Zulip Chat Archive
Stream: lean4
Topic: new compiler doesn't `always_inline`
Alex Meiburg (Jul 04 2025 at 17:24):
I'm having a hard time getting a mwe, but it seems as though the new compiler doesn't properly respect the always_inline attribute. For a particular function, I get the following compiled output:
[saveBase] size: 20
def IsComputable._example._nativeDecide_1 : Bool :=
let _x.1 := instDecidableTrue;
let _x.2 := Real.instInv;
let _x.3 := instComputableOfNat1;
let _x.4 := _x.2 # 0;
let _x.5 := 100;
let _x.6 := Nat.cast._at_.IsComputable._example._nativeDecide_1.spec_0 _x.5;
let _x.7 := _x.4 _x.6;
let _x.8 := Real.one.0;
let _x.9 := instComputableOfNatAtLeastTwo _x.5 ◾;
let _x.10 := instComputableInv _x.6 _x.9;
let _x.11 := @instDecidableLT _x.7 _x.8 _x.10 _x.3;
cases _x.11 : Bool
| Decidable.isFalse h.12 =>
let _x.13 := false;
return _x.13
| Decidable.isTrue h.14 =>
cases _x.1 : Bool
| Decidable.isFalse h.15 =>
let _x.16 := false;
return _x.16
| Decidable.isTrue h.17 =>
let _x.18 := true;
return _x.18
Here @instDecidableLT is appearing in the output even though I have
@[always_inline]
instance instDecidableLT ....
earlier in the file.
Alex Meiburg (Jul 04 2025 at 17:25):
This cropped up because I'm getting the result to be noncomputable, but it will become computable when it realizes that certain arguments can be dropped; but it's not dropping those arguments because it's not inlining enough.
Alternately, it's not switching to the _redArg versions of functions as much as it could be, which would also work of course.
Cameron Zwarich (Jul 04 2025 at 17:43):
Do you have a non-minimal WE you could share? Size doesn’t really matter for something like this.
Alex Meiburg (Jul 05 2025 at 22:50):
Alright, here's a somewhat minimized version. (It was from a larger project.)
not_really_mwe.lean
Cameron Zwarich (Jul 06 2025 at 03:00):
Thanks! I think I understand why this is happening now. The compiler has two basic phases: base and mono. In the new compiler, we don't inline plain instance-producing calls (as opposed to projections from instances) in the base phase, only the mono phase. However, the noncomputable check occurs at the boundary between the two phases, and this unfortunate combination defeats your attempt of replacing noncomputable things with computable things via type classes.
I guess we have 3 options here:
- Allow inlining for all instances in the base phase.
- Allow inlining for
Decidableinstances in the base phase (which at least seems motivated by the idea of inlining them before thenoncomputablecheck). - Use a simple relevance/dependency analysis for the
noncomputablecheck, which would detect thatxandyaren't even used by the instance and thus can't contribute to its user beingnoncomputable.

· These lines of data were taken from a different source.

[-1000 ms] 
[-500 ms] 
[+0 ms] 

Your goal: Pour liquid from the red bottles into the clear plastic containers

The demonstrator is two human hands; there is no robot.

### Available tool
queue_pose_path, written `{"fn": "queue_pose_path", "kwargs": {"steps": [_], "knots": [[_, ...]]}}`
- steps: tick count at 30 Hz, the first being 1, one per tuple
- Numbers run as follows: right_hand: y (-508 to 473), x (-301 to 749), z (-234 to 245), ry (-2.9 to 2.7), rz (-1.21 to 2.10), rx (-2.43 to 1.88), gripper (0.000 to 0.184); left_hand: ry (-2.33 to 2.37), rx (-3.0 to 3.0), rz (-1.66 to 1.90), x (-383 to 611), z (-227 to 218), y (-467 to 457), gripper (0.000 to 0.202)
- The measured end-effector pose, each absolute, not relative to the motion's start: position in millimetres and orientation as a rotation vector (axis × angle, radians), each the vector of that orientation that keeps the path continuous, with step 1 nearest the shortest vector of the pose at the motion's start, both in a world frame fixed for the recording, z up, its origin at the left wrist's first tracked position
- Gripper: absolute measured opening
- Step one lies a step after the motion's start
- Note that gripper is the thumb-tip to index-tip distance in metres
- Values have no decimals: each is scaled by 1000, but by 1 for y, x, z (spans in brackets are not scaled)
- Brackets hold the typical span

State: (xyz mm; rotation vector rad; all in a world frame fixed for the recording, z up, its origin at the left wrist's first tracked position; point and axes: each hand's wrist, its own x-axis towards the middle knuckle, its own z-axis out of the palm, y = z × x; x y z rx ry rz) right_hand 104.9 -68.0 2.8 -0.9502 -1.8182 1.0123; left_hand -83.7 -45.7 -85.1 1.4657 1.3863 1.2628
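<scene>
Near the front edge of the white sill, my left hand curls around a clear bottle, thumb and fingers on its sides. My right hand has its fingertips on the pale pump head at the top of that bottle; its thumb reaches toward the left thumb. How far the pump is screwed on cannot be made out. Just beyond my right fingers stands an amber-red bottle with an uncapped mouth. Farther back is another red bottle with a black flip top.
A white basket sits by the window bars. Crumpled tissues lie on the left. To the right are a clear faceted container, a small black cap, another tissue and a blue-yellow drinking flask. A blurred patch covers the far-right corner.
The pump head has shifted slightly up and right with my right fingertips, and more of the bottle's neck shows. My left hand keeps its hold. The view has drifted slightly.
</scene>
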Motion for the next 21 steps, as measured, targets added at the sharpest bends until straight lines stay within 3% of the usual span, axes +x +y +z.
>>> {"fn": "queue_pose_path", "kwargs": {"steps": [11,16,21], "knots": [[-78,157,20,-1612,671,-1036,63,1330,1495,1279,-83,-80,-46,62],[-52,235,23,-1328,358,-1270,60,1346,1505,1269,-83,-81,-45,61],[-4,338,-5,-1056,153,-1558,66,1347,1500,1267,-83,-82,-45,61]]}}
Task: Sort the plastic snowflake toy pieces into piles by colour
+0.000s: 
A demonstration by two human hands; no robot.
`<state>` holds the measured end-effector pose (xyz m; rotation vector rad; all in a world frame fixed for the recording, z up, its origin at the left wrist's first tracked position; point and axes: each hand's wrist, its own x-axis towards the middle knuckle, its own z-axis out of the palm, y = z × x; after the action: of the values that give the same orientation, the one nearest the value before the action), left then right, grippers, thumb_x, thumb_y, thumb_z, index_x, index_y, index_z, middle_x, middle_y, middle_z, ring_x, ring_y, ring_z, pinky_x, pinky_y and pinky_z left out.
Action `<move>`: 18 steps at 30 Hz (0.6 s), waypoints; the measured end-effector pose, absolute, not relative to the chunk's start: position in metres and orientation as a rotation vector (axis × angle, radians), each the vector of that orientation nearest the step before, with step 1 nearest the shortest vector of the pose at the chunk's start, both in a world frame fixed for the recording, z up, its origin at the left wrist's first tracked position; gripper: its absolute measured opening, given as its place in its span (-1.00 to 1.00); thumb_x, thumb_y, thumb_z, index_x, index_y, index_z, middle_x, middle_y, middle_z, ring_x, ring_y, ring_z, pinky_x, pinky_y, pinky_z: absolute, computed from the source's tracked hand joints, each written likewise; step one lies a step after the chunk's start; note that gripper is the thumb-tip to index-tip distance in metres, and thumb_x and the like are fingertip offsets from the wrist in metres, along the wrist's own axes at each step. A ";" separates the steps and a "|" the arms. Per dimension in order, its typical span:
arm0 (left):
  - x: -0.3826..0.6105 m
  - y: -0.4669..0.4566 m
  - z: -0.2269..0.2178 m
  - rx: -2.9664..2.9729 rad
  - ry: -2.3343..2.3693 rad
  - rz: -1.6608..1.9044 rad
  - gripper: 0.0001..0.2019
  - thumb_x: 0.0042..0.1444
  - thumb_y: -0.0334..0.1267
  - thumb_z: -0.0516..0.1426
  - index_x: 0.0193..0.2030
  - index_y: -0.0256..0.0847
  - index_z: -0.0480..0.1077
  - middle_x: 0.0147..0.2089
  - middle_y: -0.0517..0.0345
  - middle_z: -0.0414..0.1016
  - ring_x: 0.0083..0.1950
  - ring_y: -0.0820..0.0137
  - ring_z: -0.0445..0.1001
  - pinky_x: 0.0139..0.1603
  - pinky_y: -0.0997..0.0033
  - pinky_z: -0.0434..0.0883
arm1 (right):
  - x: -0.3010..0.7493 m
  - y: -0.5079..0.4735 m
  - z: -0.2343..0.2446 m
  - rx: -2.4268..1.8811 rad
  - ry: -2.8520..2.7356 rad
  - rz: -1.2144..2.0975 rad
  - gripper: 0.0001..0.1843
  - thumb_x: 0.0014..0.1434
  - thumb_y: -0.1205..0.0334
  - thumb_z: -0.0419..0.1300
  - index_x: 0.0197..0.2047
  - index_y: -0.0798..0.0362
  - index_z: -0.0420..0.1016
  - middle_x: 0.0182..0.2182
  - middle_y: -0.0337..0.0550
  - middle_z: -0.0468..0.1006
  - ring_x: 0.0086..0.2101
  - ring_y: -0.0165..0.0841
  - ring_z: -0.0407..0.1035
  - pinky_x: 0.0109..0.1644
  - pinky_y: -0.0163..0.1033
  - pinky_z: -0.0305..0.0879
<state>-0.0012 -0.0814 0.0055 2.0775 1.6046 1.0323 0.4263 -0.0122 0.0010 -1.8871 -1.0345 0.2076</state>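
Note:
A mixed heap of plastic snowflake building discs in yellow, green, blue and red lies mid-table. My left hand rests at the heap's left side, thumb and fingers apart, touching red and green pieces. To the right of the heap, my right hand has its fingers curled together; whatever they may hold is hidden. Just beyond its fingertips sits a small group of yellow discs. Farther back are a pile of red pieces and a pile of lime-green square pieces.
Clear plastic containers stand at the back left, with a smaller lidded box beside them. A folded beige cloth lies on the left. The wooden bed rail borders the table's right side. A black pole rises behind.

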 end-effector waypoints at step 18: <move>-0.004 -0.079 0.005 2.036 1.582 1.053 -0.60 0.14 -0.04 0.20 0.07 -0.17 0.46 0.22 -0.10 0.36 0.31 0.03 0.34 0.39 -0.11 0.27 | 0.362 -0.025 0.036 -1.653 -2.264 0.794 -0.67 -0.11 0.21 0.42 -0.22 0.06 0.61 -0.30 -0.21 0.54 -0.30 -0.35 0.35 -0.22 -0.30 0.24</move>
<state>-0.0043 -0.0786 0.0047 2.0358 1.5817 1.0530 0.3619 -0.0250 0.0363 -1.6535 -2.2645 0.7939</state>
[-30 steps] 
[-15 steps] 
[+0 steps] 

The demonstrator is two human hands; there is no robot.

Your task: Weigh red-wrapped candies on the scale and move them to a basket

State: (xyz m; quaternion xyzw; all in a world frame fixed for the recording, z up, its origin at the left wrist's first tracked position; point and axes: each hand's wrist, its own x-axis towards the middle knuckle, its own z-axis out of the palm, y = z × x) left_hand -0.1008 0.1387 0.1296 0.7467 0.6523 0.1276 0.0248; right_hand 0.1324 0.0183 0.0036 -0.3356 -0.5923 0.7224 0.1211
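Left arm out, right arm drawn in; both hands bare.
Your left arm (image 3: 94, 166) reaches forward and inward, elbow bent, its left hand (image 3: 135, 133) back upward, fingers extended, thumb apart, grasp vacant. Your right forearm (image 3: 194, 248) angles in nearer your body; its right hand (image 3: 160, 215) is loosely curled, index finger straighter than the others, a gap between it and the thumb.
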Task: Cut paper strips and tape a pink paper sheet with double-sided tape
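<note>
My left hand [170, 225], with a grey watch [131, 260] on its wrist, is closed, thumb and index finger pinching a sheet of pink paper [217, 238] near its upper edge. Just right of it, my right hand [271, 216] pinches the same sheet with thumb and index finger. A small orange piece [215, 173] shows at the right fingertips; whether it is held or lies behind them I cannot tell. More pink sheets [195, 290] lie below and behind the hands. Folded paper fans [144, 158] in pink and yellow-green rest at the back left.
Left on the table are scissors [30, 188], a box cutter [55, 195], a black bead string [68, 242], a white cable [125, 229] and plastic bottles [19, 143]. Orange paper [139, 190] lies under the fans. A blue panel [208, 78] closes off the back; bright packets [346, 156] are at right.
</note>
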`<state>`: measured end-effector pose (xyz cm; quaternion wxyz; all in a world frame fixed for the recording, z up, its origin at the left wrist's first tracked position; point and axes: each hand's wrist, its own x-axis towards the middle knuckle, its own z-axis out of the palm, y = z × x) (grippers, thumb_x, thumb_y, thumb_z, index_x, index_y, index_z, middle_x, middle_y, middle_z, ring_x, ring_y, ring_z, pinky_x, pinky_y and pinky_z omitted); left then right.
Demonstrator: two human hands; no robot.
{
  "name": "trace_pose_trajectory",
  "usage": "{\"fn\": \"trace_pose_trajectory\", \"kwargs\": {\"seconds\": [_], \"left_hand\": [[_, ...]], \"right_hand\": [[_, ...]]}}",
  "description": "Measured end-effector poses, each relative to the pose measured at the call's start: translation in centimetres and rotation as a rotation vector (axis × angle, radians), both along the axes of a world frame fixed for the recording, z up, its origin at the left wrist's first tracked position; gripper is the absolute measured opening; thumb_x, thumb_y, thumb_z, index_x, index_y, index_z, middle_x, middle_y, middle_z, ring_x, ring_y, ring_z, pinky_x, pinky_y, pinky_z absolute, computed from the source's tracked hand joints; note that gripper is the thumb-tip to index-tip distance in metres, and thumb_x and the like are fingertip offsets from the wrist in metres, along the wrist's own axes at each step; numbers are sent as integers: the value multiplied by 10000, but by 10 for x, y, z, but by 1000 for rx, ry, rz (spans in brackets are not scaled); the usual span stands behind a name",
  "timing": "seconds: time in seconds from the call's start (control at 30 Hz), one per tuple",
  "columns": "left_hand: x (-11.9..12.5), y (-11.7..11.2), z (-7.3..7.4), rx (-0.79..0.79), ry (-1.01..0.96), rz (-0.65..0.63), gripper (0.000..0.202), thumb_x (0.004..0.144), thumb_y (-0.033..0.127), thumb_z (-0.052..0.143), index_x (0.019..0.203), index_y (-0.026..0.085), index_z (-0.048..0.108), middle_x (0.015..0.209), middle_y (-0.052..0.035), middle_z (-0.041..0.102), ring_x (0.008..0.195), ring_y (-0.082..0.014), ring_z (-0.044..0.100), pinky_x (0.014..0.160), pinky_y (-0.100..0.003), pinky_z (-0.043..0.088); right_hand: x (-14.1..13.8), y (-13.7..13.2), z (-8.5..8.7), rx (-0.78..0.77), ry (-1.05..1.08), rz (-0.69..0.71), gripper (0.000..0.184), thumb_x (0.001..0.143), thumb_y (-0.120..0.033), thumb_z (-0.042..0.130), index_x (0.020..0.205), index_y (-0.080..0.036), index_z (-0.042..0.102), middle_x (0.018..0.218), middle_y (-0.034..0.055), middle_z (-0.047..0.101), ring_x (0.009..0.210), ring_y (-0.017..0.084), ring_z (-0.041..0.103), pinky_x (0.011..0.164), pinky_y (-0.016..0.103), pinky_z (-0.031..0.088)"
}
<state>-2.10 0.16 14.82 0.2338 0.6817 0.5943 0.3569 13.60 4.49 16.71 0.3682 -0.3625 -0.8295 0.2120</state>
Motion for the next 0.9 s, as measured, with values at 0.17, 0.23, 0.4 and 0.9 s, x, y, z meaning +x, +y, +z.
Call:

There are other motivations for this idea, but your test case provides yet another good one.
I'm curious about the impact of trying 1 or 2, so I'll probably run benchmarks to see what the fallout is (if it doesn't somehow cause some test failures), but without knowing more I think only 2 would be considered in practice. I am pretty sure 3 is coming eventually.
Cameron Zwarich (Jul 06 2025 at 05:44):
I thought of a way to do a mini version of 3 (using information already computed by an existing pass), implemented it, and it seems to be working. I’ll try to clean it up and land it tomorrow.
Alex Meiburg (Jul 06 2025 at 15:24):
Cool, okay! I see the _redArg replacement happening, which I assume is for replacing functions with a reduced-argument version when some of the arguments are unused. Is that the "already computed by an existing pass"? Is there a reason why the instance isn't replaced by a _redArg version here?
Cameron Zwarich (Jul 06 2025 at 15:45):
Alex Meiburg said:
Cool, okay! I see the
_redArgreplacement happening, which I assume is for replacing functions with a reduced-argument version when some of the arguments are unused. Is that the "already computed by an existing pass"? Is there a reason why the instance isn't replaced by a _redArg version here?
Yeah, that’s the pass I meant. The ._redArg replacement isn’t occurring because the inlining of the rewritten plain decl with the call to the ._redArg version occurs right after the boundary between the base and mono phases. I guess I could special-case the replacement here, although that means dealing with under/over-applied functions.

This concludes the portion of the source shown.